SRXN1-mediated ferroptosis-disulfidptosis crosstalk network:a new mechanism of tumor radiotherapy
10.3760/cma.j.cn113030-20250321-00106
- VernacularTitle:SRXN1介导的铁死亡-双硫死亡交互网络:肿瘤放疗的新机制
- Author:
Hai WU
1
;
Haiyu LIU
1
;
Yadong WU
1
Author Information
1. 贵州医科大学口腔医学院,贵州医科大学附属口腔医院,贵阳 550001
- Publication Type:Journal Article
- Keywords:
Ferroptosis;
Disulfidptosis;
Sulfiredoxin-1;
Radioresistance;
Oxidative stress
- From:
Chinese Journal of Radiation Oncology
2025;34(12):1264-1268
- CountryChina
- Language:Chinese
-
Abstract:
Radiation therapy is a major treatment modality for many malignant tumors.

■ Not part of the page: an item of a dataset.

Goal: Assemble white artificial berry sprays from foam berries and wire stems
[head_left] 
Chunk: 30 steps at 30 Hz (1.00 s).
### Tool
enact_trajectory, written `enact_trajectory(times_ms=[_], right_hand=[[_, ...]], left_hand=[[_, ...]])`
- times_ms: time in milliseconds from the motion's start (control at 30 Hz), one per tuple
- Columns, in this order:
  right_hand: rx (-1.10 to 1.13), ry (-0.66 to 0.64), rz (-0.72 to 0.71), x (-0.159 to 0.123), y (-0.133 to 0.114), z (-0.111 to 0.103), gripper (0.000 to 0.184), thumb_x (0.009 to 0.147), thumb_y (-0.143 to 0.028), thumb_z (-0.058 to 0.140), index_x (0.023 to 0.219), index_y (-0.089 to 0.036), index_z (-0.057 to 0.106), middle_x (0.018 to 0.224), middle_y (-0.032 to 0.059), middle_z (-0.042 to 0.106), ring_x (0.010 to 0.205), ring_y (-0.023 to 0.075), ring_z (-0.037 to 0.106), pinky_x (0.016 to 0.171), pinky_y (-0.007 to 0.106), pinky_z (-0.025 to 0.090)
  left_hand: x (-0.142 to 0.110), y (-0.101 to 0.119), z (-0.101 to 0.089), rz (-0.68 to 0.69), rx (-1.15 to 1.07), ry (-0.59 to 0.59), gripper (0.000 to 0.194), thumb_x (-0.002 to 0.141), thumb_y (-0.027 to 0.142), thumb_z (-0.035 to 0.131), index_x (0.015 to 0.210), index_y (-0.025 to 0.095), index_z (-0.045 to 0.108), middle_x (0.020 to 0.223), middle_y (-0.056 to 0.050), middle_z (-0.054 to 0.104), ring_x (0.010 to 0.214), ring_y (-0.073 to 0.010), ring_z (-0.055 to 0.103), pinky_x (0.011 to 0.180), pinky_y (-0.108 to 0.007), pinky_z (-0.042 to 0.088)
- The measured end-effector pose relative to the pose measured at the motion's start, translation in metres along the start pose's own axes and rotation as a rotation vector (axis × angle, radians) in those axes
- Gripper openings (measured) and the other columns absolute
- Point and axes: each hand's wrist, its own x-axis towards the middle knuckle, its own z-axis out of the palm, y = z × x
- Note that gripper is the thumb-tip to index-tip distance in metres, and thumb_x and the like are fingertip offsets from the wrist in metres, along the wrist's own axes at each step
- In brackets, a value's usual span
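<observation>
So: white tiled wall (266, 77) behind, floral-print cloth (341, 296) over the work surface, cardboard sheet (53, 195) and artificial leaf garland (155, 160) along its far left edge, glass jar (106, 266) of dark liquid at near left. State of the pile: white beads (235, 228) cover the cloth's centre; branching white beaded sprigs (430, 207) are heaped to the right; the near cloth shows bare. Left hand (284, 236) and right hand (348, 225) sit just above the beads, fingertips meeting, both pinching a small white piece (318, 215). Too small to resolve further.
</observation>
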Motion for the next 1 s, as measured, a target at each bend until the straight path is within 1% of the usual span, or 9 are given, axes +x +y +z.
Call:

However, patients exhibit marked individual differences in radiosensitivity. Radiation resistance is persistently strengthened through the antioxidant pathway mediated by sulfiredoxin-1 (SRXN1), forming a key bottleneck in improving therapeutic efficacy. Studies have shown that SRXN1 displays dual regulatory roles in the response to radiation. On one hand, SRXN1 enhances cystine uptake and glutathione synthesis via the Kelch-like ECH-associated protein 1 (KEAP1)-nuclear factor erythroid 2-related factor 2 (NRF2)/solute carrier family 7 member 11 (SLC7A11) axis, thereby suppressing lipid peroxidation-induced ferroptosis and promoting radioresistance. On the other hand, excessive activation of the SRXN1-regulated thioredoxin system depletes reduced nicotinamide adenine dinucleotide phosphate, triggering disulfidptosis through actin cytoskeleton depolymerization. This dynamic equilibrium mechanism reveals for the first time that SRXN1 determines radiosensitivity through time-dependent regulation of two interconnected cell death pathways. This article systematically elucidates how SRXN1 dynamically modulates the radiosensitivity of malignant tumors via the ferroptosis-disulfidptosis interaction network, and reviews the underlying molecular mechanisms, providing a theoretical foundation for developing dual-death-inducing nanomedicines.